Crossed
- First edition cover
- Author: Allyson Braithwaite Condie
- Language: English
- Series: Matched trilogy
- Genre: Young adult, romance, dystopian
- Publisher: Dutton Juvenile
- Publication date: November 1, 2011
- Publication place: United States
- Media type: Print (hardback or softback)
- Pages: 367
- Preceded by: Matched
- Followed by: Reached

= Crossed (novel) =

2011 novel by Allyson Condie

Crossed is a young adult novel written by Allyson Braithwaite Condie. It is the sequel to Matched and the second book in the Matched trilogy, which concludes with Reached. Told in the alternating perspectives of Cassia and Ky, the novel is largely set in a desert canyon which was inspired by Condie's experience growing up in southern Utah. The plot follows Cassia and Ky's respective journeys to find each other again in the outer provinces as they begin to learn of a growing rebellion against the Society. Reception to the novel was mixed and the novel reached The New York Times bestseller's list for children's chapter books.

==Background==
According to Condie, she decided right away that the novel needed to be told from the perspectives of Ky and Cassia. While Cassia is important and still the main character, she considers Crossed Ky's book. Additionally, the novel's desert canyon setting was inspired by her childhood experiences of growing up in southern Utah.

==Plot ==
The chapters alternate between the perspectives of Ky and Cassia. The outer provinces are filled with male "aberrations", including Ky and his new friend Vick who are moved around from village to village to make them appear inhabited to an unnamed enemy. Cassia, now at a work camp in Tana province, plans to find Ky. She is surprised by a visit from Xander who, as her match, was able to arrange a meeting with Cassia. At Cassia's request, they go to a small museum where Cassia trades Ky's compass with an archivist in order to obtain information that could help her find Ky. Meanwhile, Ky and the other decoys are moved to Ky's home village where a new shipment of decoys arrives filled with young teenage boys.

Cassia's message from the archivist tells of "the rising", a rebellion against the Society, led by "the pilot". In the morning, Cassia sneaks onto an airship taking some of the girls, including her friend Indie, to the outer provinces. During the Enemy attack that night, Ky, Vick, and Eli, one of the new villagers, escape and head toward the canyon, called the Carving. Cassia and Indie arrive at the outer provinces and meet a boy who claimed to see Ky, Vick, and Eli escape. That night, they escape to the Carving together and reach it before dawn where the boy parts ways with the girls. Meanwhile, Ky, Vick, and Eli find a recently abandoned farmers township where they find a map of the canyon. They continue and an airship drops large boulders to release toxins into the river, causing Vick to be killed on impact. Afterwards, Cassia and Ky reunite.
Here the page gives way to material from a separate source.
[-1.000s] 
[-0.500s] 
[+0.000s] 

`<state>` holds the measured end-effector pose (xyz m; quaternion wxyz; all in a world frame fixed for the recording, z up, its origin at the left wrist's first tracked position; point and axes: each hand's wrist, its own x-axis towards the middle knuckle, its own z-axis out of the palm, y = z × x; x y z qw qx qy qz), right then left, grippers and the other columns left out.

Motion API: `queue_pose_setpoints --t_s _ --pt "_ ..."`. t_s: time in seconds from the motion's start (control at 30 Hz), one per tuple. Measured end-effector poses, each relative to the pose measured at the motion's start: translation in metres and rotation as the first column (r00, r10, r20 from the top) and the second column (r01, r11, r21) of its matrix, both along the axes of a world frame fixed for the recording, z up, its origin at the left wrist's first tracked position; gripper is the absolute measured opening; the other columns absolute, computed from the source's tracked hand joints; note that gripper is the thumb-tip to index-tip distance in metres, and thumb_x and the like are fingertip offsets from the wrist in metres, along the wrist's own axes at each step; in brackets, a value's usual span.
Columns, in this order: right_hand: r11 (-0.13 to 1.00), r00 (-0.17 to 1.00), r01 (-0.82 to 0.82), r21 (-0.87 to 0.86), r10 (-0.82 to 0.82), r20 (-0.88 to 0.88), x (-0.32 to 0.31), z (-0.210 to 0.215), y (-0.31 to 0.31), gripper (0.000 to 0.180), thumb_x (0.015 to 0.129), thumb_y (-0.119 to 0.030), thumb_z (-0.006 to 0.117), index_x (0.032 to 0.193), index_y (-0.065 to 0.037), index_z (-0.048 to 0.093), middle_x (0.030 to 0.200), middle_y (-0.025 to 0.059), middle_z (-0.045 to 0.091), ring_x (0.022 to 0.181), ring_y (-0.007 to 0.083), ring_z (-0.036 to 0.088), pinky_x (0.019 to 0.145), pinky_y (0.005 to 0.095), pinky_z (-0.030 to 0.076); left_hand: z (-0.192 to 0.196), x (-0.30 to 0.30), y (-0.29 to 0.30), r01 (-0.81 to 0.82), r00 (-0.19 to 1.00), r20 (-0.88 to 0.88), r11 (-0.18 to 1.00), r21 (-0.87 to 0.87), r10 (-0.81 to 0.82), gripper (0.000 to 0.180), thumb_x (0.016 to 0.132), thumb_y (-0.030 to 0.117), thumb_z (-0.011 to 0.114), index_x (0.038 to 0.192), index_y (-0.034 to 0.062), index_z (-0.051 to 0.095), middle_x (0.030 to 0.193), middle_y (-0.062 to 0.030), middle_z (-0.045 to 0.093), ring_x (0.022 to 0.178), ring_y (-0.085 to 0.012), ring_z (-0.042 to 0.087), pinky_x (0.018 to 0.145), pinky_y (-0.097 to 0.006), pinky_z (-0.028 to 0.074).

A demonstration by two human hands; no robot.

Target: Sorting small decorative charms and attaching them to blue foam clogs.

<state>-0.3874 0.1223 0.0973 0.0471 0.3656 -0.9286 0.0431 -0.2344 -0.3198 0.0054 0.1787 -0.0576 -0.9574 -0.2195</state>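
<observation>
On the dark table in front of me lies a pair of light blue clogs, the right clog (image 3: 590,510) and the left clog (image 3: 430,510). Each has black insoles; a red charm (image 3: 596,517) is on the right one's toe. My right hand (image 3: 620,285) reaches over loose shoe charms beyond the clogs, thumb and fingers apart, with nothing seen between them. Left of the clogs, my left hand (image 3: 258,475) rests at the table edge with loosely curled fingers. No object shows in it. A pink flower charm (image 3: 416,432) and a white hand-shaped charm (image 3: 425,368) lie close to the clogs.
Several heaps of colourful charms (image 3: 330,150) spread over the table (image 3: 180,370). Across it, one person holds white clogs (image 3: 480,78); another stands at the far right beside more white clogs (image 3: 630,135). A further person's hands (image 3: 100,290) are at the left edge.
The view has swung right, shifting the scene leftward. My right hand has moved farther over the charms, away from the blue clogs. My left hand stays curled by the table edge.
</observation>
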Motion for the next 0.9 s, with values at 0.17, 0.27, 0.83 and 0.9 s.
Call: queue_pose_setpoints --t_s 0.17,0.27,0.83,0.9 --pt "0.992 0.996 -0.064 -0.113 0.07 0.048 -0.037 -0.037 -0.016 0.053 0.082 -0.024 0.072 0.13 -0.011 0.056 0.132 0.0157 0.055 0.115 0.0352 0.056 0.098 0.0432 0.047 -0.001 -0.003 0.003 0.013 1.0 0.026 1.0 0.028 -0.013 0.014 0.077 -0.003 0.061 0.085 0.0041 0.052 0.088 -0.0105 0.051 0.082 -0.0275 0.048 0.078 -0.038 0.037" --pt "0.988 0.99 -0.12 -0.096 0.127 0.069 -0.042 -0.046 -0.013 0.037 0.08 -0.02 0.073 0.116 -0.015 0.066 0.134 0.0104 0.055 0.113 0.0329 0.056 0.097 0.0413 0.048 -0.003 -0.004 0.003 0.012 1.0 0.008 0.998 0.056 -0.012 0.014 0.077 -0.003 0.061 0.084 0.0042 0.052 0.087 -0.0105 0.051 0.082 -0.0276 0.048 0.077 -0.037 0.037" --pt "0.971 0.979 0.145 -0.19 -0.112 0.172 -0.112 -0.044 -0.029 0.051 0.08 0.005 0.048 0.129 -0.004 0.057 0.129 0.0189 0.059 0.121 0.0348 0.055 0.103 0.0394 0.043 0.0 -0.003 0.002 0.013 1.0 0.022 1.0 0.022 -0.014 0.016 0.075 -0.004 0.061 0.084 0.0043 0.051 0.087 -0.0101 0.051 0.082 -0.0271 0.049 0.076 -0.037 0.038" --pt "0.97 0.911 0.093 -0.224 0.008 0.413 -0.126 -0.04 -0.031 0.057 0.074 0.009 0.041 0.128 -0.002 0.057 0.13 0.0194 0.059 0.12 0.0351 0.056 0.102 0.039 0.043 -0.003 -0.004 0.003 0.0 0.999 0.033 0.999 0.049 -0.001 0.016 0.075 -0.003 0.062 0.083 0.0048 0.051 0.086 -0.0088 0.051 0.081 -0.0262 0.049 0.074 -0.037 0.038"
Cassia, Indie, Ky, and Eli return to the township where they find a young man named Hunter, the only farmer left in the township. Together, they travel to an old cavern that the Society has taken over. Inside they find hundreds of thousands of tubes, each with individual tissue samples of all citizens of the Society. Hunter starts breaking tubes, setting off the alarm. The four escape, leaving Hunter. In a flashback, Ky reveals that his father was a member of the Rising and was in line to be a pilot. His father was killed for holding a meeting for the rebellion. Indie reveals to Ky that she found a map to the Rising, that she believes he is destined to be the pilot. She suggests they leave to find the rising, leaving Eli and Cassia behind. She figures out that Xander's secret is that he is a member of the Rising. Hunter returns and tries to find the map to the Rising for Cassia, but Ky already started burning it. Ky suggests that they join the farmers because he does not trust the Society nor the Rising, but she refuses.

When they reach the edge of the cavern, Eli chooses to follow Hunter into the mountains to find the farmers. Cassia and Indie travel on a boat in the river and Ky runs alongside them because the boat is too small. He carries the tissue tubes of Cassia's grandfather and Vick. Cassia and Indie make it to the end of the river to a lake where a boat full of members of the rising take them to their camp. When Ky eventually arrives, he is assigned as an airship pilot to be trained in Camas Province. Ky finds Indie but learns that Cassia has already been sent to Central Province to serve the Rising within the Society. Ky makes a deal with an archivist to get Cassia papers to trade in the Society. The novel ends a few months later. Cassia receives a message from the Rising from Ky and plans to meet him after work.

==Reception==
Critical reception to Crossed was mixed, with the Tampa Bay Times praising the book's "mental mystery and emotional aspects". Kidz World commented that the book "seemed to miss the mark. The entire book was spent in the Outer Provinces, which was not only visually dry, but offered little action and excitement." Publishers Weekly and Kirkus Reviews both gave the entry positive reviews, with Publishers Weekly stating that while readers will need to read the previous book, Crosseds "vivid, poetic writing will pull fans through as Condie immerses readers in her characters' yearnings and hopes".

The books reached the best on the New York Times bestseller list for children's chapter books, which includes young adult novels.